> WORK REQUEST
Without the pictures, write out all the lines below exactly as they appear.
=== Begin Enclosure ===
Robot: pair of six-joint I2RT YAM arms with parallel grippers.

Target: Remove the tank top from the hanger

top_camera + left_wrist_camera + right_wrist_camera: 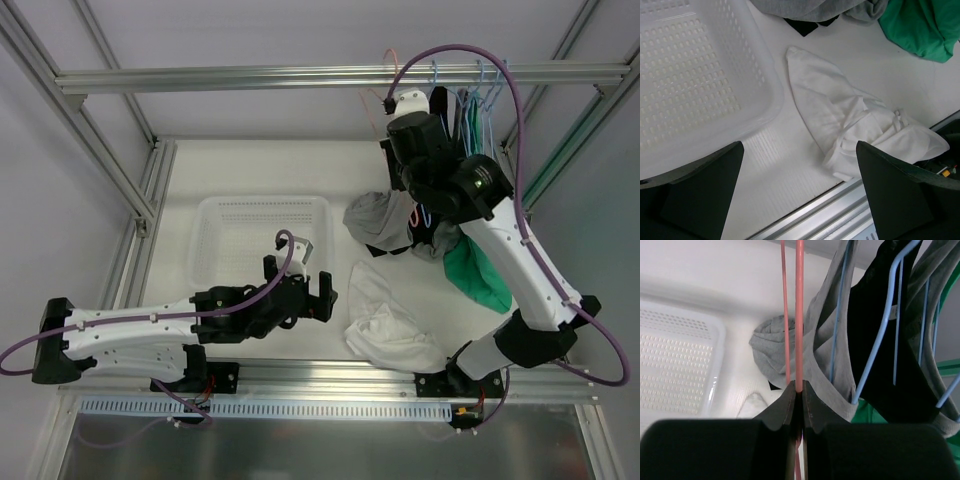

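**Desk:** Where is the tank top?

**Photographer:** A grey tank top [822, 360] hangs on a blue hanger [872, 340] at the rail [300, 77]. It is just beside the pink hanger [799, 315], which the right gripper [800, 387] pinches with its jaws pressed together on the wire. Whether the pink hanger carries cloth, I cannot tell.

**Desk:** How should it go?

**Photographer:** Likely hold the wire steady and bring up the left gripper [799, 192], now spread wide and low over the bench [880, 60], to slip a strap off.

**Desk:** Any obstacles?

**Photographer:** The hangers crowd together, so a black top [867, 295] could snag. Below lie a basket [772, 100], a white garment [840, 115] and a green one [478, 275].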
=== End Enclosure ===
> YOUR RESPONSE
Robot: pair of six-joint I2RT YAM arms with parallel grippers.

Target: Remove the tank top from the hanger

top_camera + left_wrist_camera + right_wrist_camera: 

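**Desk:** Where is the tank top?

**Photographer:** A grey tank top [822, 360] hangs on a blue hanger [872, 340] at the rail [300, 77]. It is just beside the pink hanger [799, 315], which the right gripper [800, 387] pinches with its jaws pressed together on the wire. Whether the pink hanger carries cloth, I cannot tell.

**Desk:** How should it go?

**Photographer:** Likely hold the wire steady and bring up the left gripper [799, 192], now spread wide and low over the bench [880, 60], to slip a strap off.

**Desk:** Any obstacles?

**Photographer:** The hangers crowd together, so a black top [867, 295] could snag. Below lie a basket [772, 100], a white garment [840, 115] and a green one [478, 275].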

There is nothing further in this answer.